Pre-RFC enum from integer

From my perspective (which may be colored by interacting with C a lot) conversion of integers to (field-less) enums is a frequent operation.

Rust has a built-in way to convert an enum to an integer, but not the other way. The current workarounds are pretty bad IMHO:

  • Write a match for mapping every integer to every variant. This is unacceptably tedious, and the need to manually copy integers leaves room for errors.

  • Use two crates and a macro derive. I’m generally OK with using dependencies for small things, but that is such an overkill to merely check whether an integer is in range.

  • mem::transmute(). I’ve used it, because that is the only one-liner available in Rust, and it has backfired terribly by causing undefined behavior and memory corruption elsewhere in the program.

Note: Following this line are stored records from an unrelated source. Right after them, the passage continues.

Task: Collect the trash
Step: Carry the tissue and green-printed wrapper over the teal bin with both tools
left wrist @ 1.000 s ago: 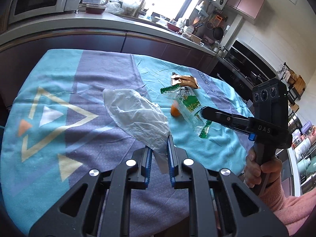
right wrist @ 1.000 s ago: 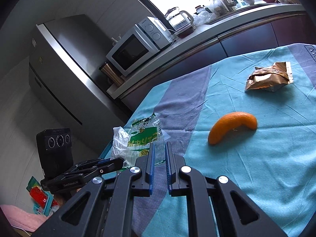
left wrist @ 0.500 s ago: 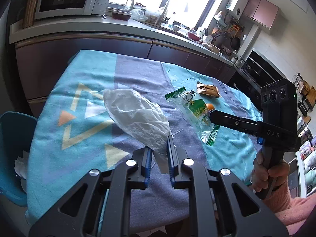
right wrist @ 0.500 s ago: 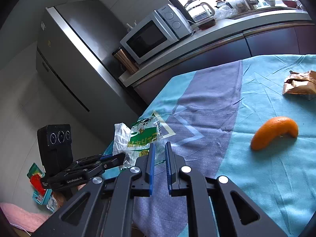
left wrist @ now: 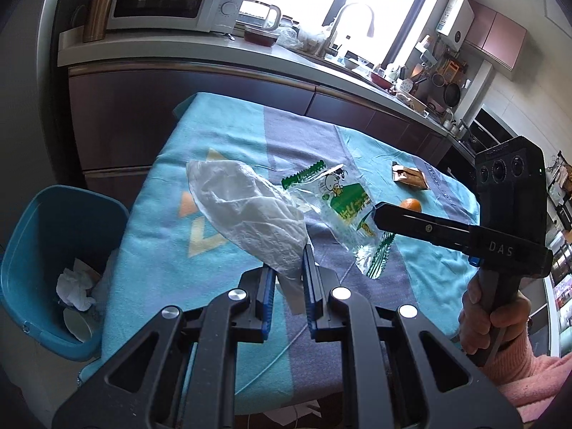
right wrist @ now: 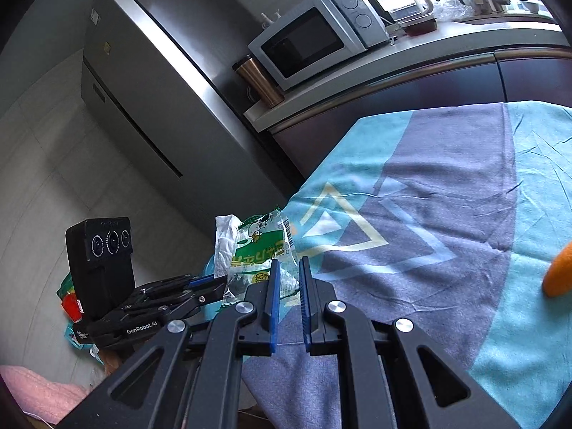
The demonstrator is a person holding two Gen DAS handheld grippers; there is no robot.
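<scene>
Trash is partly gathered: the left gripper pinches a crumpled white plastic bag and the right gripper a clear green-printed snack wrapper, both near the blue bin (already holding tissues), while beyond them an orange peel and brown foil packet remain.

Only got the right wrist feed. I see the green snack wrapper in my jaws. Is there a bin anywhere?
Observer: Yes. The left wrist view shows a blue bin on the floor beside the tablecloth, with crumpled paper inside.
Operator: The left gripper's tips are hidden for me. Is it holding anything?
Observer: The left gripper is shut on a white plastic bag.
Operator: Any trash besides the orange piece at my edge?
Observer: A brown wrapper lies on the tablecloth beyond it.
</scene>
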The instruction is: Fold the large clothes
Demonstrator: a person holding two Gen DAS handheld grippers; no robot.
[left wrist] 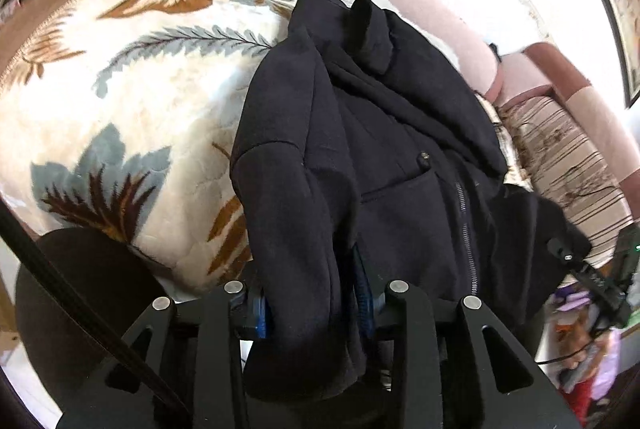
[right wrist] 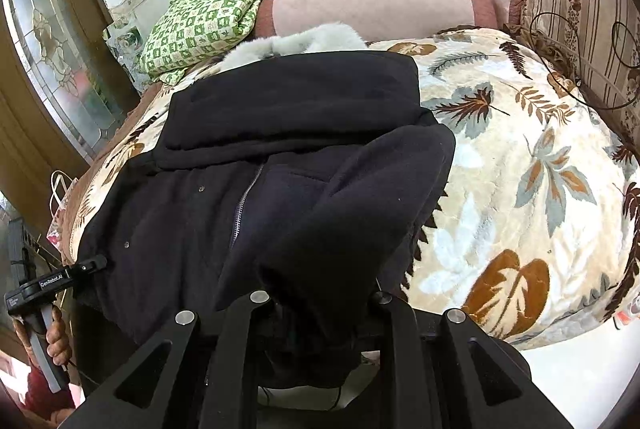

I wonder if many people will make the same mistake with transmute, because especially with #[repr(C)] it feels like a harmless no-op integer cast, and not a program-destroying nasal demon.

Since there isn’t a clearly good solution to this problem, Googling for solutions also brings poor results. Depending on how you phrase it you may find old Rust book about enums (which does not contain any solution), GitHub issues about now-dead FromPrimitive, and some forum threads which suggest transmute or look outdated.

So I think Rust should have a single good solution for making a field-less enum from an integer.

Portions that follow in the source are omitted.